Infectious diseases are the second leading cause of death worldwide. Although the host multitropism of some pathogens has rendered their manipulation possible in animal models, the human-restricted tropism of numerous viruses, bacteria, fungi, and parasites has seriously hampered our understanding of these pathogens. Hence, uncovering the genetic basis underlying the narrow tropism of such pathogens is critical for understanding their mechanisms of infection and pathogenesis. Moreover, such genetic dissection is essential for the generation of permissive animal models that can serve as critical tools for the development of therapeutics or vaccines against challenging human pathogens. In this review, we describe different experimental approaches utilized to uncover the genetic foundation regulating pathogen host tropism as well as their relevance for studying the tropism of several important human pathogens. Finally, we discuss the current and future uses of this knowledge for generating genetically modified animal models permissive for these pathogens.
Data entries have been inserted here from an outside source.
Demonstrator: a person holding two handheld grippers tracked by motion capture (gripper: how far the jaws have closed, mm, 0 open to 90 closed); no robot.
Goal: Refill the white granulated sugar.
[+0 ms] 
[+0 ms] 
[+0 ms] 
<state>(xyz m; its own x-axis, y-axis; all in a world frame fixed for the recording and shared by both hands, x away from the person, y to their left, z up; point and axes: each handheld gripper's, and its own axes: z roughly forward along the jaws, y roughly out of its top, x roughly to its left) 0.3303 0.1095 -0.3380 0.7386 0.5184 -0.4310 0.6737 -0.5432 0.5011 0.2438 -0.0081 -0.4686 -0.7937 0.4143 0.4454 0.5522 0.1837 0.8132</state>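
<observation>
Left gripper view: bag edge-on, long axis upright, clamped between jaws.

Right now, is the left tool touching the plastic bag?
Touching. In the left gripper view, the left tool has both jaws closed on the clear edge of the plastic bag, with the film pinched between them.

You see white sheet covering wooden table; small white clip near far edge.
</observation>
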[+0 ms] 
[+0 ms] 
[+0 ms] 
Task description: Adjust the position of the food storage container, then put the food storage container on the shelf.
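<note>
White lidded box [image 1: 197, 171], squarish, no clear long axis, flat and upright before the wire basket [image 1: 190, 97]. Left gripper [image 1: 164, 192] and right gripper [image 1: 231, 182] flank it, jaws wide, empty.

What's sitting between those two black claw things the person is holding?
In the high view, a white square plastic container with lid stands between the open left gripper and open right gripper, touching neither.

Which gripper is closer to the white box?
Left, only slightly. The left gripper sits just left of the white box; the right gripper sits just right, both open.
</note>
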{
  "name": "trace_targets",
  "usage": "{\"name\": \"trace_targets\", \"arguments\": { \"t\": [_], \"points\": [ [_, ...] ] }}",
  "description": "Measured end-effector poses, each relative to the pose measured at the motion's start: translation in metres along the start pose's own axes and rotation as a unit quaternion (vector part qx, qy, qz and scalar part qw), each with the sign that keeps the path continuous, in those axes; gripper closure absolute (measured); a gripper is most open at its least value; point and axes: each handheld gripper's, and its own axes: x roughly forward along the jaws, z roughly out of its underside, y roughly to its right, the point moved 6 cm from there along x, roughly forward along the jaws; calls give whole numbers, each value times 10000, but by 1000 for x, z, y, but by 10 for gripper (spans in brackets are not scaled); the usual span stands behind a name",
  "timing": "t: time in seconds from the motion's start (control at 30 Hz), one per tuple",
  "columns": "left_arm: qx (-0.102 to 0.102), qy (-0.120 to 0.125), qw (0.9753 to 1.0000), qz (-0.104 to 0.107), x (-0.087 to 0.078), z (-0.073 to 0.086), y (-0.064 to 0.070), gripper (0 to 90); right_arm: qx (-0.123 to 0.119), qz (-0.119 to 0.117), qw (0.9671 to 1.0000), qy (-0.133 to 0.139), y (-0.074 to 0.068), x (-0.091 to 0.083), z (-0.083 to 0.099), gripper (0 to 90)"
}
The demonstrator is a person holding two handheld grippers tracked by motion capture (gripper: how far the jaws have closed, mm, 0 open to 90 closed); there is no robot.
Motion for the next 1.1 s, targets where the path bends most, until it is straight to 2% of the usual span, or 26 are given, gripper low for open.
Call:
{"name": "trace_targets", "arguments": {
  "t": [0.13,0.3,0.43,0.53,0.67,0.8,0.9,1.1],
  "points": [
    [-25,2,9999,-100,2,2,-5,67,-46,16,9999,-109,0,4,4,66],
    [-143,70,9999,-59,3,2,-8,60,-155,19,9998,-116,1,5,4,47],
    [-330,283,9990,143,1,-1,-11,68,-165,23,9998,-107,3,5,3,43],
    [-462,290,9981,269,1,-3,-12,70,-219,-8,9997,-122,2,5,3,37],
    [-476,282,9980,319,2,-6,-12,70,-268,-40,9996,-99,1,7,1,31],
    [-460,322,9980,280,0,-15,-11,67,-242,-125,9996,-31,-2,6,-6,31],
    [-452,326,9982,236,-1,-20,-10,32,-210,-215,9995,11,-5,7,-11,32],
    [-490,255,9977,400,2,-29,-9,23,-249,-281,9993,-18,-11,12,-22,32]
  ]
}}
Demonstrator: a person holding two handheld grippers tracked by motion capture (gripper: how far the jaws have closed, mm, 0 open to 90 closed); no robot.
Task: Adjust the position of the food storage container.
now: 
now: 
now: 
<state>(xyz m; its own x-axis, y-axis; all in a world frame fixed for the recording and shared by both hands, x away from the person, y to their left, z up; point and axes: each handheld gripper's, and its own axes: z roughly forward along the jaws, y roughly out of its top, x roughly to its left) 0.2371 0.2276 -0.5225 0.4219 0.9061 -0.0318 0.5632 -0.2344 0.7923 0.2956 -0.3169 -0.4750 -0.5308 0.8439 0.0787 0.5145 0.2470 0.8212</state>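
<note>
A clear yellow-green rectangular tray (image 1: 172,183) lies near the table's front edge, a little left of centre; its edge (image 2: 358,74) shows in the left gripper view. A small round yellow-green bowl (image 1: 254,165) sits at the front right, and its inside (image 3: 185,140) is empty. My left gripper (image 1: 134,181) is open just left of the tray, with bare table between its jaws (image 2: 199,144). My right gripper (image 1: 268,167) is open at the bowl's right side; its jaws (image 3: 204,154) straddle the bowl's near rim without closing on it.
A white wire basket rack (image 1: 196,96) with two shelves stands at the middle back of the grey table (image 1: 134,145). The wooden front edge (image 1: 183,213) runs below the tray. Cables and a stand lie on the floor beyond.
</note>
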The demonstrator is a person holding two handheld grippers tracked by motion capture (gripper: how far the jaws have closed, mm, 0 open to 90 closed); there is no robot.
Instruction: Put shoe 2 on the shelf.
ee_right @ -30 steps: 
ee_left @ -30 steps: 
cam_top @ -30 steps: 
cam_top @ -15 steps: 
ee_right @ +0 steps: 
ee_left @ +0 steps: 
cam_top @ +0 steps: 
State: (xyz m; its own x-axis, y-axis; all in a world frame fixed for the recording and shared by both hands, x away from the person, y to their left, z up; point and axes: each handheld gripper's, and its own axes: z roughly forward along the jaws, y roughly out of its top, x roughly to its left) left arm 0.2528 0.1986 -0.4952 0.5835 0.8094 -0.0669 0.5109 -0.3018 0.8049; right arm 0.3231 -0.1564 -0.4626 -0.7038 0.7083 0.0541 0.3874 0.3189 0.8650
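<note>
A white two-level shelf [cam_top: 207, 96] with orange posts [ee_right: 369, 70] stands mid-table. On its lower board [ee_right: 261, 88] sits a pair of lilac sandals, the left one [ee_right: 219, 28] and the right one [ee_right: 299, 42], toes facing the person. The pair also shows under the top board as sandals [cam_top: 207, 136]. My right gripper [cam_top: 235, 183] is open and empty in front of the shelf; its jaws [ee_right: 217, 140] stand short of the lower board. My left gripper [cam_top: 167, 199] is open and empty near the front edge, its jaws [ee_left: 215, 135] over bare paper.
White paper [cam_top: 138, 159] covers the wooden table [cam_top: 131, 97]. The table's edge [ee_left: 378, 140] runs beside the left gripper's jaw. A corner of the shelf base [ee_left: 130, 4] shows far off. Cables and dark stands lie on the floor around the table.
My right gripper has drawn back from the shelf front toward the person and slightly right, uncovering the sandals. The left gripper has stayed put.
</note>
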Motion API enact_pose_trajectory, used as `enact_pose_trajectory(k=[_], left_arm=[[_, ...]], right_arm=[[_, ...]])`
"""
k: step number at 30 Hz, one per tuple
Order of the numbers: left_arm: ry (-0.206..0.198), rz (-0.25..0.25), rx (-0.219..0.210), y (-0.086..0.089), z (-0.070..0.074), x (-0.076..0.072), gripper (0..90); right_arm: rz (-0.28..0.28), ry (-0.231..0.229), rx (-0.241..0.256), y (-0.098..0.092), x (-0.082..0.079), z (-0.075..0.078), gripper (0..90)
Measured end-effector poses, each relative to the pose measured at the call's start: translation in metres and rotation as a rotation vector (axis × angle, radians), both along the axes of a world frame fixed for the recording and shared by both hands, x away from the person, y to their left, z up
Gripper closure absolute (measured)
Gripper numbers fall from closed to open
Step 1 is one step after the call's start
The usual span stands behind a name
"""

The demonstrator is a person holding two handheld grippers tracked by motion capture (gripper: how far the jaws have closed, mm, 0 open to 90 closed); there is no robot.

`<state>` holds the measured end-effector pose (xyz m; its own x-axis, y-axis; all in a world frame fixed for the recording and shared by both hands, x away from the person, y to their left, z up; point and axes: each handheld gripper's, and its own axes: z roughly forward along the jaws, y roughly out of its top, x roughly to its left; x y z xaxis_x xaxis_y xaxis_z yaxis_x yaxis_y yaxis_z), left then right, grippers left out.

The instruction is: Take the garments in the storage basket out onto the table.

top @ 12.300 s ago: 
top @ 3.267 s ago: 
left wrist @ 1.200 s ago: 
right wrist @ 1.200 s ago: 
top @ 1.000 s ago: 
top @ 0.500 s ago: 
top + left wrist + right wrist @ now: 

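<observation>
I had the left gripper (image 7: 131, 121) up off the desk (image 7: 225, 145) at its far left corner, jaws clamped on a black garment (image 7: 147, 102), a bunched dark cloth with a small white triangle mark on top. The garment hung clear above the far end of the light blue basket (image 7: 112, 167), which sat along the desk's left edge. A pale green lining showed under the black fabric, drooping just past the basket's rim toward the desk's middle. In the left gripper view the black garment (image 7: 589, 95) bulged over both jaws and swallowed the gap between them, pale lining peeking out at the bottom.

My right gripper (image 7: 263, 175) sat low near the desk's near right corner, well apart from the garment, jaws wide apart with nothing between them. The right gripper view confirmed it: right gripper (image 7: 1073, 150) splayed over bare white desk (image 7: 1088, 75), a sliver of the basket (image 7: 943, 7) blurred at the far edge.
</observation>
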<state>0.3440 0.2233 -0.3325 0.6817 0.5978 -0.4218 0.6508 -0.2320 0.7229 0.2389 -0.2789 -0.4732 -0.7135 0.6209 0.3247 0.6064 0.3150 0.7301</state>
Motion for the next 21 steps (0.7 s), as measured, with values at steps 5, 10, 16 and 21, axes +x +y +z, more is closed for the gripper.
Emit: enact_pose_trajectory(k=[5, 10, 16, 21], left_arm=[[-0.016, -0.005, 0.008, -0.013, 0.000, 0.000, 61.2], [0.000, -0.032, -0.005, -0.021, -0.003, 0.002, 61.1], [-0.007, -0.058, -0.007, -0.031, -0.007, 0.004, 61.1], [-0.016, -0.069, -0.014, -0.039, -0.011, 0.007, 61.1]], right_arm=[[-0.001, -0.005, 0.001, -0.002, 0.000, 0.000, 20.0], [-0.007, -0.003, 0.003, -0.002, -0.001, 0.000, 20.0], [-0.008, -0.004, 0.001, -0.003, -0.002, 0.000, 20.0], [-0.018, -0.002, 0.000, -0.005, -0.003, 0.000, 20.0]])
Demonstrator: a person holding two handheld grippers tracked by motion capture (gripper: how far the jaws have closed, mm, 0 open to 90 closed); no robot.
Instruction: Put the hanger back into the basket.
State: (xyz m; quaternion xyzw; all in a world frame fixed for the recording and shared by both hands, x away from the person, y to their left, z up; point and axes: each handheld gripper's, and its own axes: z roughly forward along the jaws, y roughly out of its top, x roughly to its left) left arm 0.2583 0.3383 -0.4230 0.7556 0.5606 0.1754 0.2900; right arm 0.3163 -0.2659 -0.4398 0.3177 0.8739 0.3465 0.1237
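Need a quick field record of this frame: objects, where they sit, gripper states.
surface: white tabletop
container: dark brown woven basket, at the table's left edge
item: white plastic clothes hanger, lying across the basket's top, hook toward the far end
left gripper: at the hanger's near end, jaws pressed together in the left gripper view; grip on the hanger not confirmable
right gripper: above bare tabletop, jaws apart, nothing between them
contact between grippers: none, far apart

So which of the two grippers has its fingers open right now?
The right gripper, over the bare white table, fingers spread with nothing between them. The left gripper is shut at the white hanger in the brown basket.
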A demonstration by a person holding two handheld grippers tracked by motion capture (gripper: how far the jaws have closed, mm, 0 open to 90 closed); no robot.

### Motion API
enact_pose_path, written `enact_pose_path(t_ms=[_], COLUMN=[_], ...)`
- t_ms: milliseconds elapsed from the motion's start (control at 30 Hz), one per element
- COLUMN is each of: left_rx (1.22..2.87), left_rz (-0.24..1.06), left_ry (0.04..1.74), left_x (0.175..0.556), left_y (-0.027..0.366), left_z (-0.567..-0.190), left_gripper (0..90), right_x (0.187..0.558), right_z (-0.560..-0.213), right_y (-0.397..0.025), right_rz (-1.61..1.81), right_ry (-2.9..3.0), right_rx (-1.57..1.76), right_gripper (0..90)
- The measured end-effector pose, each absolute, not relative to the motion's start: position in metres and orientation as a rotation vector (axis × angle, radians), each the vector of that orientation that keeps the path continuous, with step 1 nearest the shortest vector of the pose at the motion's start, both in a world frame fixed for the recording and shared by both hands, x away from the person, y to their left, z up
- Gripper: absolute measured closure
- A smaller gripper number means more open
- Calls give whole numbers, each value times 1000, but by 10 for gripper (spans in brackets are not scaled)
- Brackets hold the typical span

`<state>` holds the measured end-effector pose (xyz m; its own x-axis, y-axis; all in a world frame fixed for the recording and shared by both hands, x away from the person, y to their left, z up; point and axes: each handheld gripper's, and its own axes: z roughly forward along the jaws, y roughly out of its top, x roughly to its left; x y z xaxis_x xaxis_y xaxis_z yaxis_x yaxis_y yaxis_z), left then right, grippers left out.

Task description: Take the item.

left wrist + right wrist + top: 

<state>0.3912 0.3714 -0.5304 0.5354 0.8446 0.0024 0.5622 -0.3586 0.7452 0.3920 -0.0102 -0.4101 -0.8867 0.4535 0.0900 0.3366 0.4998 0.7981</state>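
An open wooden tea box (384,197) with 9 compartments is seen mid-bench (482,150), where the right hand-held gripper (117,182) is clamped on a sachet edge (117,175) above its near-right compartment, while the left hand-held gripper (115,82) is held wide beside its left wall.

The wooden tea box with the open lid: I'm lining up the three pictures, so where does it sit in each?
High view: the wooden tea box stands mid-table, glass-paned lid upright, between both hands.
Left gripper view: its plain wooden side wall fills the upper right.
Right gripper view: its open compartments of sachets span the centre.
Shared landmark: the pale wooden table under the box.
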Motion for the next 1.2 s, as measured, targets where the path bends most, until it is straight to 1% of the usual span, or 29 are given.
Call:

Keywords: animal models; bacteria; genetic engineering; humanized mice; pathogen host tropism; virus.

Figure 1

Diversity of pathogen host tropism. Viruses, bacteria, and parasites vary in their respective host ranges, with some only able to infect humans (red) while others can infect a wide range of vertebrates and invertebrates (purple). Each color, from red to purple, represents a particular level of host range diversity. Text included in colored rectangles indicates the animal groups included in each host range level. Only a few examples of pathogens are indicated for each level. The level of human-restricted pathogens (red) is enlarged as a red circle. Abbreviations: CCHFV, Crimean-Congo hemorrhagic fever virus; CMV, cytomegalovirus; HBV, hepatitis B virus; HCV, hepatitis C virus; HIV-1, human immunodeficiency virus 1; HHVs, human herpes viruses; HEV, hepatitis E virus; TBEV, tick-borne encephalitis virus; VEEV, Venezuelan equine encephalitis virus.

Figure 2

Identification and applications of regulators of human-tropic pathogens. A graphic summary of the different methods used to discover host (orange) and viral (blue) determinants that regulate pathogen host tropism is shown. In some cases, the search for host factors can be guided by preliminary experiments, such as those using interspecies heterokaryons. In the absence of initial guiding experiments, whole-genome screening methods can be applied. The identification of pathogen factors can be determined via the screening of pathogen determinants (e.g., viral proteins, amino acids) by genome engineering (pathogen engineering), or pathogens can be serially passaged in a nonpermissive host to detect mutations that increase pathogen fitness (pathogen adaptation). The uncovering of host factors may also allow the generation of genetically modified pathogens able to overcome potential host restriction factors (dotted line). Collectively, the identification of host factors regulating the tropism of human pathogens, combined with the development of several genetic tools, can allow the generation of genetically humanized mice (or other suitable animal models) permissive for human-tropic pathogens. Such animal models represent a promising platform for the study of human-tropic pathogens in vivo, as well as for the development of vaccines or therapeutic strategies against challenging pathogens. Abbreviations: HBV, hepatitis B virus; HCV, hepatitis C virus.